> [Source material]
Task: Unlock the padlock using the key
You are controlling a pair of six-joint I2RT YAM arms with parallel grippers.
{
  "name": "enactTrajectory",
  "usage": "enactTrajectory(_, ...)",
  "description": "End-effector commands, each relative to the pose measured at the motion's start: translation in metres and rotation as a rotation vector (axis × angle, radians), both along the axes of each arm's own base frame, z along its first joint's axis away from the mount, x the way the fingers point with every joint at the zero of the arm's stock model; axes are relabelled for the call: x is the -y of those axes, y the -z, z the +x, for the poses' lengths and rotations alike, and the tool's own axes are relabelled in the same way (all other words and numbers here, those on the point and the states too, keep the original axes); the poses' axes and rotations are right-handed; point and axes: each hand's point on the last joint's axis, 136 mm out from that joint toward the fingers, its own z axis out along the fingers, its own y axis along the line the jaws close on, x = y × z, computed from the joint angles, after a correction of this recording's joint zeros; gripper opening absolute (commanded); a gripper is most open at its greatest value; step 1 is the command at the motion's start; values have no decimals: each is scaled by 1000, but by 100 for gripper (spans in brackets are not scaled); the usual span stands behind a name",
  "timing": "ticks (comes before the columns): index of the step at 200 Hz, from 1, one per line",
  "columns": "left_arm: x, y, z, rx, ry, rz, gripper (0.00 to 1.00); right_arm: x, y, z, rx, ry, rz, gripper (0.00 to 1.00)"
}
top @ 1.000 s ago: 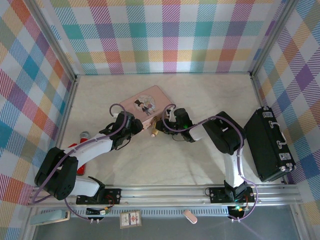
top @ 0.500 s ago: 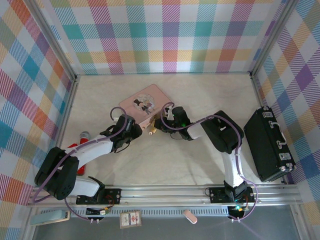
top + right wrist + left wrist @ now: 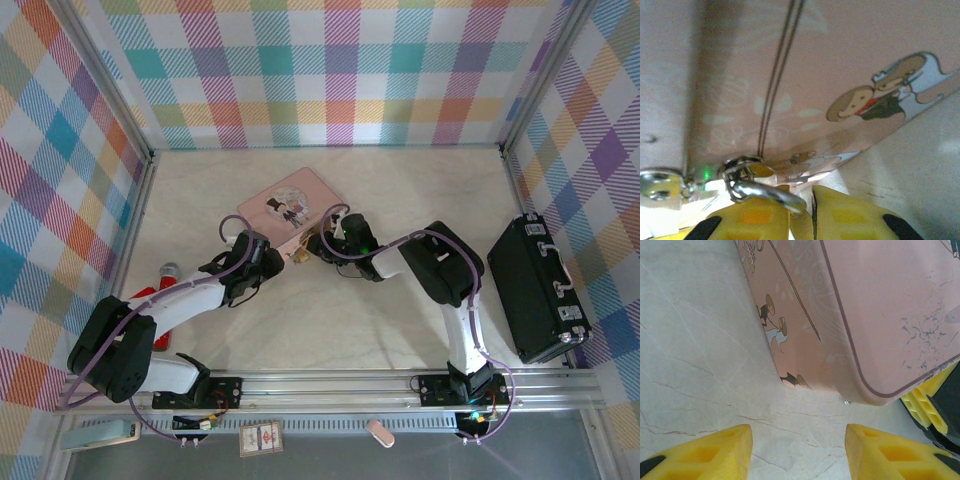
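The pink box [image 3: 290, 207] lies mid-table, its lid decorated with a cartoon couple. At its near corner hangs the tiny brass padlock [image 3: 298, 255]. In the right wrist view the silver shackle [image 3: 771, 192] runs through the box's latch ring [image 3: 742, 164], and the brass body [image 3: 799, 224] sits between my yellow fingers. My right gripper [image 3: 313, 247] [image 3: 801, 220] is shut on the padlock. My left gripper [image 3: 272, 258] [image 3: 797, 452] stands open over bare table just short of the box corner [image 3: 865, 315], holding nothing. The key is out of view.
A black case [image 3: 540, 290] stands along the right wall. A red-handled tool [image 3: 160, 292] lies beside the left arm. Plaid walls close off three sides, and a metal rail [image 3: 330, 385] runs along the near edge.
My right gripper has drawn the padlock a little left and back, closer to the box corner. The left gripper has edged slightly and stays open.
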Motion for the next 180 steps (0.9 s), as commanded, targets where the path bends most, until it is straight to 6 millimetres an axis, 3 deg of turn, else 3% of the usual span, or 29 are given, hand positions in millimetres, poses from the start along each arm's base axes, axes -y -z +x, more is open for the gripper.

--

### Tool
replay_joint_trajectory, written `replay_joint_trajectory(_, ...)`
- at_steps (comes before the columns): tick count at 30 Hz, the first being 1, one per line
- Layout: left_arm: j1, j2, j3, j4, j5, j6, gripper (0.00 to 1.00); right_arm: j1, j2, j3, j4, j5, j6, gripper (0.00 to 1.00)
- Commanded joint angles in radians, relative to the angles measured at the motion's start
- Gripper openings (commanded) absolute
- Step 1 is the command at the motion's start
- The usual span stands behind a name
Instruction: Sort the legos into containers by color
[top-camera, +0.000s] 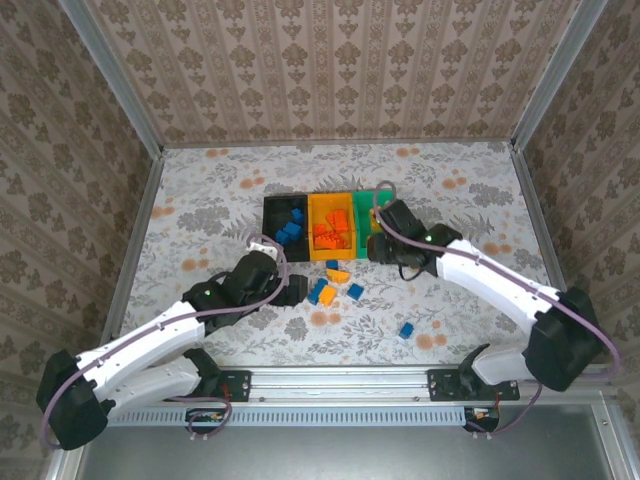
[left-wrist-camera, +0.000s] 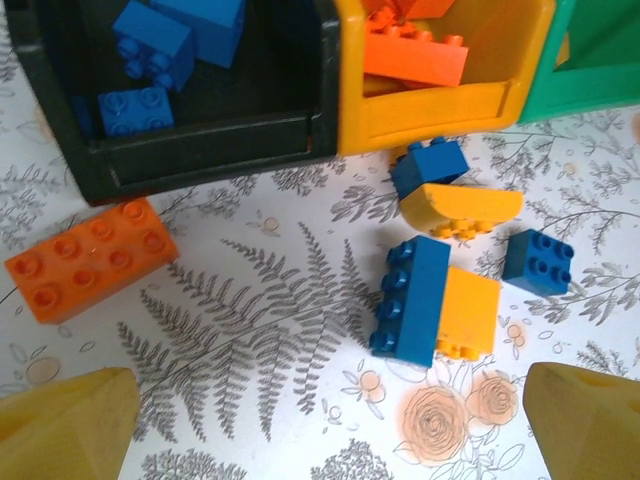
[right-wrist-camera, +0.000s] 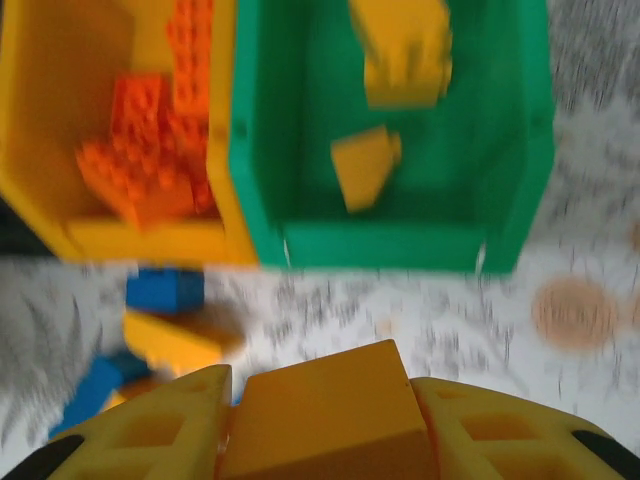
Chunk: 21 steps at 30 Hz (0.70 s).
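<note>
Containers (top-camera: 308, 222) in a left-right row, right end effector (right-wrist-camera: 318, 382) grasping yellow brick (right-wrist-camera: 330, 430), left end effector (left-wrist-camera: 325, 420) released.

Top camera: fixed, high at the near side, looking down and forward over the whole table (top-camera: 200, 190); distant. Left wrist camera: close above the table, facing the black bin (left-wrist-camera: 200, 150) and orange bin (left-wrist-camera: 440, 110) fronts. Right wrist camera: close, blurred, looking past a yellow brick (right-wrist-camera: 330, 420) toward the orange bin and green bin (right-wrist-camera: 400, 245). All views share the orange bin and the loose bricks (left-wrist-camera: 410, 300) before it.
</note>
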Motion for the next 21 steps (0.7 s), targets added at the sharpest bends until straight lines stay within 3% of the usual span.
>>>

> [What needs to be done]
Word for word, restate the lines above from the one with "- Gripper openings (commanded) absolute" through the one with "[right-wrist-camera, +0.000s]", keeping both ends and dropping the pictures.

> [Reply]
- Gripper openings (commanded) absolute
- Step 1 is the command at the motion's start
- The usual span stands behind a name
Instruction: Sort the legos into containers by color
[top-camera, +0.000s] 
[left-wrist-camera, +0.000s] 
[right-wrist-camera, +0.000s] 

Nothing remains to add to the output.